Tuesday, April 28, 2009

Bankrupting the Coal Industry

On November 2 I posted the widely circulated YouTube video of the Chronicle interview where Obama promises to bankrupt the coal industry (there were some lively comments on that post, also!).

Now it seems as if this is a promise Obama is determined to keep. You might remember that he said this:

What I’ve said is that we would put a cap and trade system in place that is as aggressive, if not more aggressive, than anybody else’s out there.

I was the first to call for a 100% auction on the cap and trade system, which means that every unit of carbon or greenhouse gases emitted would be charged to the polluter. That will create a market in which whatever technologies are out there that are being presented, whatever power plants that are being built, that they would have to meet the rigors of that market and the ratcheted down caps that are being placed, imposed every year.

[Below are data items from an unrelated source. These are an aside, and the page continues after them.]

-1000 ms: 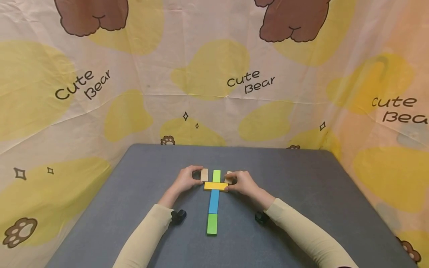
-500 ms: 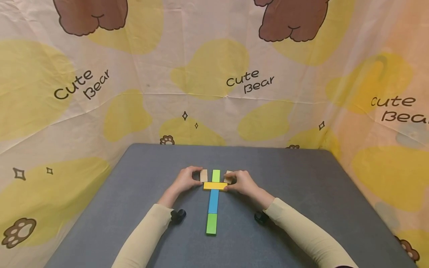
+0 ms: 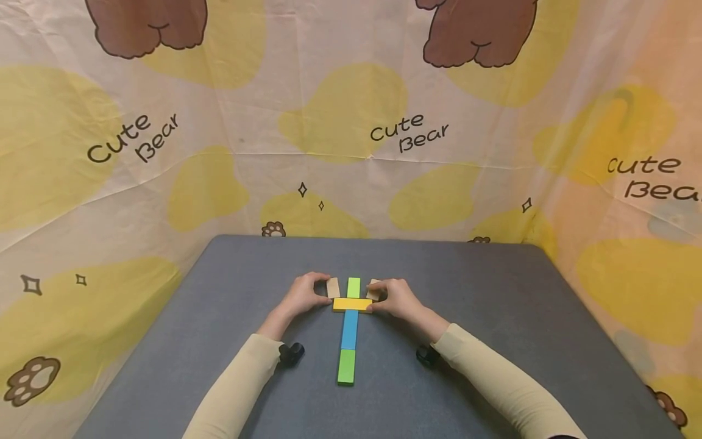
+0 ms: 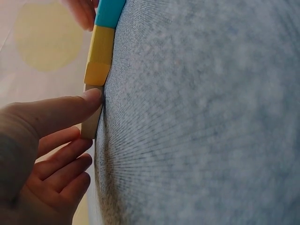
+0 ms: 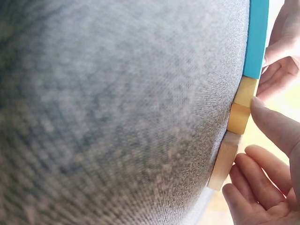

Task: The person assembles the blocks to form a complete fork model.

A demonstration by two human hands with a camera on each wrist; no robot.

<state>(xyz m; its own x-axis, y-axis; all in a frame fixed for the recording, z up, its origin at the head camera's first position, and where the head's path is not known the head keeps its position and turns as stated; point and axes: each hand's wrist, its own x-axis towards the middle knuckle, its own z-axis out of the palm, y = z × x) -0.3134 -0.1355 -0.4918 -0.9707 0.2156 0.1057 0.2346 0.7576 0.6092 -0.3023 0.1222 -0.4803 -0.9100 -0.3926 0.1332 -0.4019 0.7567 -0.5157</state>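
Observation:
Flat on the table, blocks form a line: a light green block (image 3: pixel 353 288) at the far end, a yellow block (image 3: pixel 353 304) crosswise, a blue block (image 3: pixel 350 329), then a nearer green block (image 3: pixel 346 367). My left hand (image 3: pixel 303 294) pinches a plain wooden block (image 4: pixel 90 121) left of the light green one, thumb by its near end, fingers at its far end. On the other side, my right hand (image 3: pixel 399 299) has its fingers against a second wooden block (image 5: pixel 224 161), while its thumb touches the yellow block's right end. That hand partly covers the second wooden block in the head view.
The grey table (image 3: pixel 471 268) extends around the blocks, with its far edge near a printed fabric wall (image 3: pixel 340 122). Dark devices are worn on the left wrist (image 3: pixel 292 354) and right wrist (image 3: pixel 428 355).
The left wooden block has turned slightly, its far end swinging left, away from the light green block. My right hand and the other blocks stay essentially in place.

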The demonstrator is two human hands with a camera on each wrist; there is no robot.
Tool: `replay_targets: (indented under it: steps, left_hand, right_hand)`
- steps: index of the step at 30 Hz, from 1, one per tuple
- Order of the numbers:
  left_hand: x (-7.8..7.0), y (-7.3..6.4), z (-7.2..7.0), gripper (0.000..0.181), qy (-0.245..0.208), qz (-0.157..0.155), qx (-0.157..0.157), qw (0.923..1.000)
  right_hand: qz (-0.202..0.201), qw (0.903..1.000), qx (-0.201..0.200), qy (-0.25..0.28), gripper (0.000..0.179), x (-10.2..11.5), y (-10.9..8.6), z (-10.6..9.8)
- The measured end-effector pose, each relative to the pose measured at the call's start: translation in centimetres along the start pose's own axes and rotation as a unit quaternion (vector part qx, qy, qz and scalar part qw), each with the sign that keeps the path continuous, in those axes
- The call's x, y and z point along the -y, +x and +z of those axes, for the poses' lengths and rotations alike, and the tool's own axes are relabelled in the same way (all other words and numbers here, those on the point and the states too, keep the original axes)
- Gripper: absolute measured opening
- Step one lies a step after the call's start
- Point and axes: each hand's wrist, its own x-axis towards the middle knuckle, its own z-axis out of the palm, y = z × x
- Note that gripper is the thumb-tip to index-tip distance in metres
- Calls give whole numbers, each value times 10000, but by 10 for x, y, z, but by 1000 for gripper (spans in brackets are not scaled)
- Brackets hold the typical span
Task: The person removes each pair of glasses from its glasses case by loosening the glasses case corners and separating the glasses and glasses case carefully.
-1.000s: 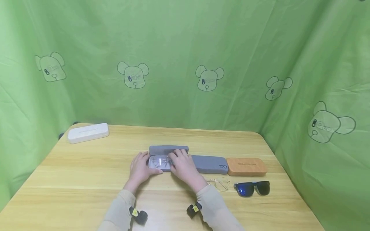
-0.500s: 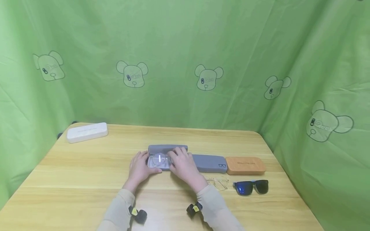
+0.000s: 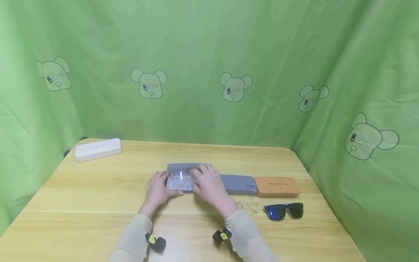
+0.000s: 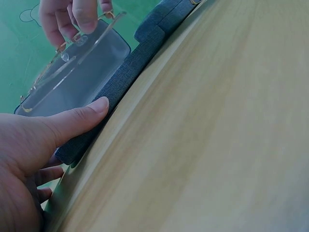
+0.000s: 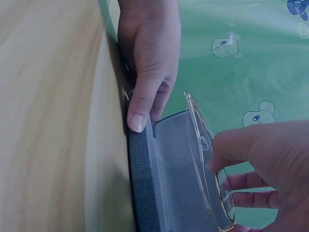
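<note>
Green curtain [image 3: 193, 40] behind wooden table [image 3: 82, 211]. Right hand [image 3: 211, 185] pinches round glasses [image 3: 180, 178] between thumb and curled fingers, at the mouth of the open gray case [image 4: 125, 72]. Left hand [image 3: 158, 189] grips that case's left end, thumb on front wall. Closed gray case [image 3: 239, 185], orange case [image 3: 277, 187] to its right, contents hidden. Sunglasses [image 3: 276, 212] lie in front.

Bare left hand [image 3: 158, 189] and bare right hand [image 3: 208, 183] close together

Both forearms [image 3: 148, 210], in pale beige cloth sleeves [image 3: 248, 233], slant inward. The left hand's straight thumb stands apart from its fingers; the right hand's bent fingers and thumb pinch.
</note>
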Motion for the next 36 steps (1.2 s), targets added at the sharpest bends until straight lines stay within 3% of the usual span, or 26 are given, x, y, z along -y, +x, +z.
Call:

if somebody wants to build a coal-powered plant, they can; it’s just that it will bankrupt them because they’re going to be charged a huge sum for all that greenhouse gas that’s being emitted.

That will also generate billions of dollars that we can invest in solar, wind, biodiesel and other alternative energy approaches.
The only thing I’ve said with respect to coal, I haven’t been some coal booster. What I have said is that for us to take coal off the table as a ideological matter as opposed to saying if technology allows us to use coal in a clean way, we should pursue it.

So if somebody wants to build a coal-powered plant, they can.
It’s just that it will bankrupt them.

Right. So last month the EPA, striking fear in Appalachia, announced they will review 150 to 200 coal mine permit applications. They singled out two proposed mines in West Virginia and Kentucky (McCain won in West Va., 53% to 46% and McCain carried Kentucky 58% to 41%).

The National Mining Association estimates these reviews could threaten 77,500 jobs. How's that for a stimulus? Of course, environmentalists see it differently - they see it as an "opportunity" to spark new green jobs.

In addition, Ed Morrissey writes today about the EPA decision to "renege on a permit already granted to open a coal-generator plant" in New Mexico:

"In a dramatic move yesterday, the U.S. Environmental Protection Agency (EPA) withdrew the air quality permit it issued last summer for the Desert Rock coal-fired power plant, which is slated to be built on the Navajo Nation in the Four Corners region just southwest of Farmington, New Mexico. …

"Jeff Holmstead, former head of the air program at EPA and now head of the Environmental Strategies Group at Bracewell & Giuliani, the law firm representing the plant’s developer, Sithe Global, said in a statement that he has “never seen anything like it.”

"'I don’t think anyone ever imagined that the new team at EPA would seem to have such little regard for due process or basic notions of fairness,' Holmstead said. 'Everyone understands that a new Administration has discretion to change rules and policies prospectively. But I’ve never seen any Administration try to change policies and rules retroactively.'"

Yesterday, the WSJ had an article about the Obama administration attempting to reverse a Bush rule regarding mountaintop mining. The coal industry defends this practice as a safer and cheaper alternative to underground mining, but the environmentalists argue that it damages water quality and stream habitats.

This reversal will affect the central Appalachia region in West Virginia which produces about 10% of U.S. coal.

I honestly don't know enough about the mountaintop mining issue to pass judgment; I do know that the coal industry is required to restore much of the land that they damage, but this can't be done in it's entirety. I also know that you can't have it both ways. We are a nation dependent on the coal industry; you can't simply cut that off overnight because the new administration decides that some streams and fish are getting the short end of the stick.

Taken all together, however, these recent decisions by the Obama administration against the coal industry appear to advance his promise to bankrupt the coal industry.

Overall, this seems to me a reckless policy when also taken with his decision to limit offshore drilling and the long-standing position of restricted domestic drilling (ANWAR, for example). We do not have these fantasy renewable energy policies in place.

If Obama wants to go tilting at windmills and build wind farms, lets get those things in place and running effectively before we decimate our other sources of energy and put thousands of people out of work.

1 comment:

yukio ngaby said...

The only viable way to decrease coal usage is with nuclear power, but no one wants to do that.

Wind farms and solar energy are pipe dreams. They simply do not produce enough power. The enviromental ramifications of putting huge solar collecting plants in the southwest deserts (they have to be coooled with water) make it comepletely unfeasible and windmills break down all the times and couldn't produce even close to the amount of energy we need when they're running flawlessly.

If this nonsense continues, what we're looking at in the future is hugely increased electric and heating bills, along with brownouts, and an increase in the cost of consumer items since the costs of production and transportation will skyrocket.